Report: Data Breaches Expose About 30M Records in '08

 

U.S. corporations, governments and universities reported a record 516 consumer data breaches in the first nine months of this year, incidents prompted chiefly by hackers and employee theft, according to a report released today by a nonprofit group that works to prevent fraud.

 

The Identity Theft Resource Center, of San Diego, found that this year's data breach tally has easily eclipsed 2007's 446 incidents. At an average of 57 caches of consumer data reported lost or stolen each month, U.S. organizations are on track to divulge at least 680 breaches by the end of 2008.

 

About 80 percent of the breaches involved digital records, while the remainder stemmed from the loss, theft or exposure of paper-based records. A description of each incident is available in the Identity Theft Resource Center 's 2008 Breach List (PDF).

 

Some 30 million records on consumers have been exposed so far this year.
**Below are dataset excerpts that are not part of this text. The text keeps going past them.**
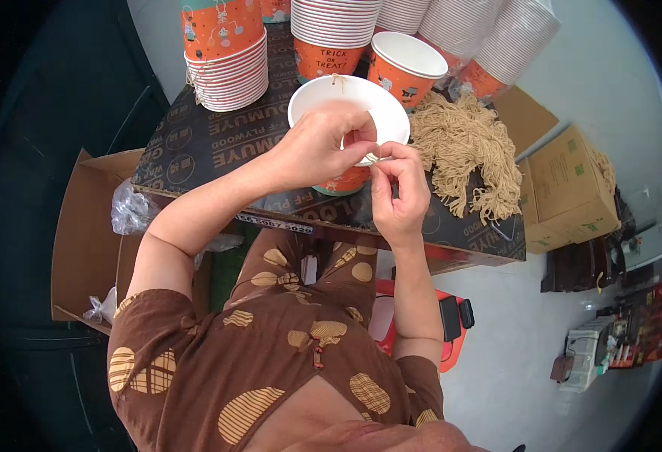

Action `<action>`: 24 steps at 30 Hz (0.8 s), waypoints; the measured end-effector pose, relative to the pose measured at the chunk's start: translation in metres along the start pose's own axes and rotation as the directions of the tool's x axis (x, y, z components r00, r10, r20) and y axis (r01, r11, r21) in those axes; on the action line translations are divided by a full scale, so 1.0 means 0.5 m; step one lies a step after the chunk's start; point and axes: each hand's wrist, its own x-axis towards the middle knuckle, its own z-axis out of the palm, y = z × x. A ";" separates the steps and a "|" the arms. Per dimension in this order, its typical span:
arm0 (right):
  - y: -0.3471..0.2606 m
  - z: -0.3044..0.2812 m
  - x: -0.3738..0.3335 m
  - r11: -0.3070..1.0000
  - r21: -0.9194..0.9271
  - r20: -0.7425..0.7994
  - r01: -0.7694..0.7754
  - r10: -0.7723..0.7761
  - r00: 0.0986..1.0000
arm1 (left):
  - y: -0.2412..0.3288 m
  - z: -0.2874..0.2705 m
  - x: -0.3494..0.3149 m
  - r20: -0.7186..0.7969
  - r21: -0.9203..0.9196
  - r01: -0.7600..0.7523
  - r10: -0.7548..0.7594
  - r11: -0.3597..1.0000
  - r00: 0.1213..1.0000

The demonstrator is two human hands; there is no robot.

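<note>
Left hand (322, 147) and right hand (401, 184): thumbs and forefingers pinch a thin pale cord (373, 158) at the near rim of a round paper tub (380, 107), smooth white within, printed orange without, set by the front edge of the dark plywood surface (214, 143). Toward the right front corner, a heap of tan twine (463, 147), loose and fibrous. Along the back edge, nested stacks of tubs (335, 24), their white rims forming ribs. Beyond the right edge, a boxy cardboard carton (568, 194).
</note>
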 end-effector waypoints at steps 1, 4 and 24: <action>0.002 0.000 -0.001 1.000 0.001 -0.001 0.009 -0.009 1.000 | 0.000 0.000 -0.001 -0.001 0.003 -0.014 0.014 1.000 1.000; -0.002 -0.002 -0.002 1.000 0.011 0.012 0.001 -0.001 1.000 | -0.008 -0.002 -0.001 0.000 -0.008 -0.028 0.028 1.000 1.000; -0.003 0.004 -0.005 0.998 0.042 -0.004 0.042 -0.042 0.999 | -0.005 0.003 0.001 -0.093 -0.094 0.077 -0.086 0.993 0.992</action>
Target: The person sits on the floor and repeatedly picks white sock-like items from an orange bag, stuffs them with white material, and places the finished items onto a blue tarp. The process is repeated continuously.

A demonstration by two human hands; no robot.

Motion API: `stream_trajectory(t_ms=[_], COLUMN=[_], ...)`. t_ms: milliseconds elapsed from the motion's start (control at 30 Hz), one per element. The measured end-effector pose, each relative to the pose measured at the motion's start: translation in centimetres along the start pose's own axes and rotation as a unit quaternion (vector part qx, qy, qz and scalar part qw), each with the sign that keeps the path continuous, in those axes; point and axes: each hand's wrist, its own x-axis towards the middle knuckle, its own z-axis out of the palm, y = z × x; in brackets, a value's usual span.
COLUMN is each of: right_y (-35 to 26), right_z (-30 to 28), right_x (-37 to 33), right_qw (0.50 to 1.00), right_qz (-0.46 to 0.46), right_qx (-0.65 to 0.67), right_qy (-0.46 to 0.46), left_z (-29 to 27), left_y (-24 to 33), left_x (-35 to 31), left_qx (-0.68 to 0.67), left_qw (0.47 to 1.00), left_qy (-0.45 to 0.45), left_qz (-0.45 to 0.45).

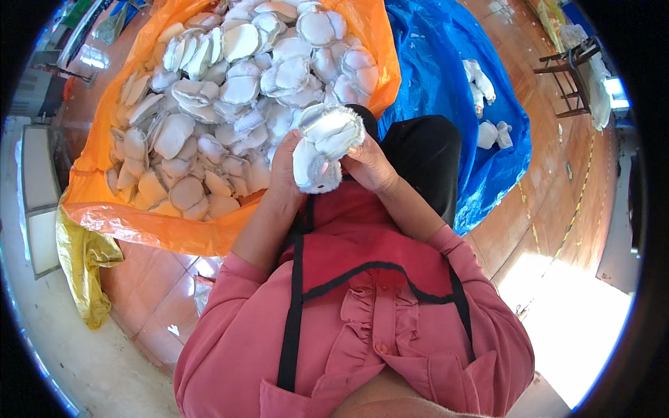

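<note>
Pink shirt (237,327), our left hand (284,165) and right hand (372,166) curled round white plush (327,139), grip partly hidden, orange sheet (157,228), tiled floor (143,282)

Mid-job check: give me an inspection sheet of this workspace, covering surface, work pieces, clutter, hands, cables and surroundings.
Surface: reddish-brown tiled floor, partly covered by a shiny orange plastic sheet and a blue plastic sheet.
Work pieces: one white, fluffy-edged fabric piece in hand; a heap of rounded white padded pieces on the orange sheet; a few white pieces on the blue.
Clutter: crumpled yellow plastic at left; small white scrap on the tiles.
Hands: left hand and right hand both grip the fluffy-edged piece.
Cables: nothing seen clearly.
Surroundings: brown wooden stool at right; bright light patch at lower right.
</note>
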Motion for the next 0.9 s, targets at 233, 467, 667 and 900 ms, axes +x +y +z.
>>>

But experts say that figure almost certainly masks a much larger problem, as there is currently no federal requirement for organizations that experience a data breach or loss to acknowledge precisely how many consumers nationwide may have been affected.

 

Resource center founder Linda Foley said it's not clear whether there are more breaches, if organizations are getting better at detecting them or if more organizations are simply complying with state data breach notification laws.

 

At least 40 states now require entities to alert consumers in their states when a data breach has placed residents' personal and financial data at risk of exposure. Yet, in nearly 42 percent of the breaches reported this year, affected entities have not divulged the total number of Americans potentially at risk from the incidents, Foley said.

 

Consider the breaches that the Identity Theft Resource Center tallied last year: In 2007, 446 incidents exposed more than 127 million consumer records. Yet in 40 percent of those cases, the entities that experienced the breach did not say how many records were affected nationwide. A single omission can skew the numbers dramatically. Nearly three-quarters of those 127 million records were attributable to a single data breach: that of TJX Inc., which operates T.J. Maxx stores, among others.

 

What's more, the resource center counts breaches by contractors as a single incident, even when the breach affects a large number of the contractor's clients. For example, Bank of New York Mellon in February said it had lost backup tapes containing names, addresses, birth dates and Social Security numbers on roughly 4.5 million Americans. Following an investigation by Connecticut authorities, the bank acknowledged that as many as 12.5 million records may have been lost. Since the institution administers investment plans for a number of companies, even people who had no direct relationship with the bank received notices from the institution that their personal data was compromised.

 

"We get calls all the time from people who receive a breach notice from a company they've never done business with directly," Foley said. "Companies that collect information on behalf of other organizations need to take extreme security measures because they have a lot more information at stake."

 

More than 36 percent of the breaches so far this year have been at U.S. businesses, while educational institutions were the second most frequent source of incidents (21 percent). Breaches attributed to the military or state and federal government declined for the third year running, down from a quarter of all breaches last year to just 16 percent in 2008.

 

Organizations reported that hacking (13.4 percent) and insider theft (16.5 percent) were the cause of nearly one-third of all breaches this year. Lost or stolen laptops and other digital media storage accounted for 20 percent of breaches, with another 14 percent blamed on accidental exposure, such as the posting of Social Security numbers and other data to a public Web site.